-- Extracted material follows --

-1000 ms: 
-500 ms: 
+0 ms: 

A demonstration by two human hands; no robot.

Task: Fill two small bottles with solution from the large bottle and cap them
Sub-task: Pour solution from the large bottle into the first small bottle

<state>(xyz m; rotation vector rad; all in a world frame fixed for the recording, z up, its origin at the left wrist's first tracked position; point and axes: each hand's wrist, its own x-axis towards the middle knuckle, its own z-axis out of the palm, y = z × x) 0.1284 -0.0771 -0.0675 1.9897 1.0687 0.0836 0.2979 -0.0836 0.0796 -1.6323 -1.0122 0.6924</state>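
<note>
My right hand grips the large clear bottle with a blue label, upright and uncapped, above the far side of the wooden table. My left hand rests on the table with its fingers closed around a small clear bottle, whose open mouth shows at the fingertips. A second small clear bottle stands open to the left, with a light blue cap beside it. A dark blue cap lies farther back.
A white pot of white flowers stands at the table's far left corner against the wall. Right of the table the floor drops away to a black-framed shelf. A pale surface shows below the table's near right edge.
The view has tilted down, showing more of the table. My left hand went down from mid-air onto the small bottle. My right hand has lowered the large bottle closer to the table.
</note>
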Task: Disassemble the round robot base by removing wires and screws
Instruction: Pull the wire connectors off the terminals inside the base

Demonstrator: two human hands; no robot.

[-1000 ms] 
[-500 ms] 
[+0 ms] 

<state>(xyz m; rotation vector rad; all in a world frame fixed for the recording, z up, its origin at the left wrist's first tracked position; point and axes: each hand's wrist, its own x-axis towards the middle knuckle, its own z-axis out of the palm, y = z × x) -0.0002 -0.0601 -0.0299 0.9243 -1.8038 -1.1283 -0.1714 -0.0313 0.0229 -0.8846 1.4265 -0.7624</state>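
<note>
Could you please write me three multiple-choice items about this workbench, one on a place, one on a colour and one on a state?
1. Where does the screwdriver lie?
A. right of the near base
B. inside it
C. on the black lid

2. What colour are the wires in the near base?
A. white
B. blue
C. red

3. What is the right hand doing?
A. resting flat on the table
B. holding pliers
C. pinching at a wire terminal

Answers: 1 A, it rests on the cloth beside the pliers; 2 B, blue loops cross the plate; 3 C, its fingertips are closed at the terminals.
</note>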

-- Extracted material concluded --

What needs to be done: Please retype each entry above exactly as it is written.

Final answer:
-1000 ms: 
-500 ms: 
+0 ms: 

A demonstration by two human hands; no robot.

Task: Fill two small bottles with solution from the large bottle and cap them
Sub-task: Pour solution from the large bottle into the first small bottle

<state>(xyz m; rotation vector rad; all in a world frame fixed for the recording, z up, its origin at the left wrist's first tracked position; point and axes: each hand's wrist, its own x-axis towards the middle knuckle, its own z-axis out of the palm, y = z × x) 0.1284 -0.0771 -0.0675 1.9897 1.0687 0.0836 0.2979 -0.0836 0.0796 -1.6323 -1.0122 0.6924</state>
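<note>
My right hand grips the large clear bottle with a blue label, upright and uncapped, above the far side of the wooden table. My left hand rests on the table with its fingers closed around a small clear bottle, whose open mouth shows at the fingertips. A second small clear bottle stands open to the left, with a light blue cap beside it. A dark blue cap lies farther back.
A white pot of white flowers stands at the table's far left corner against the wall. Right of the table the floor drops away to a black-framed shelf. A pale surface shows below the table's near right edge.
The view has tilted down, showing more of the table. My left hand went down from mid-air onto the small bottle. My right hand has lowered the large bottle closer to the table.
</note>
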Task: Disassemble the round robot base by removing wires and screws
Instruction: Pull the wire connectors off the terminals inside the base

Demonstrator: two human hands; no robot.

[-1000 ms] 
[-500 ms] 
[+0 ms] 

<state>(xyz m; rotation vector rad; all in a world frame fixed for the recording, z up, its origin at the left wrist's first tracked position; point and axes: each hand's wrist, its own x-axis towards the middle knuckle, its own z-axis out of the palm, y = z × x) -0.0002 -0.0601 -0.0299 0.9243 -1.8038 -1.1283 -0.1714 -0.0313 0.0229 -0.8846 1.4265 -0.7624</state>
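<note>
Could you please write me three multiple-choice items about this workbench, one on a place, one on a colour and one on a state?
1. Where does the screwdriver lie?
A. right of the near base
B. inside it
C. on the black lid

2. What colour are the wires in the near base?
A. white
B. blue
C. red

3. What is the right hand doing?
A. resting flat on the table
B. holding pliers
C. pinching at a wire terminal

Answers: 1 A, it rests on the cloth beside the pliers; 2 B, blue loops cross the plate; 3 C, its fingertips are closed at the terminals.
</note>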

Nothing else remains for this exercise.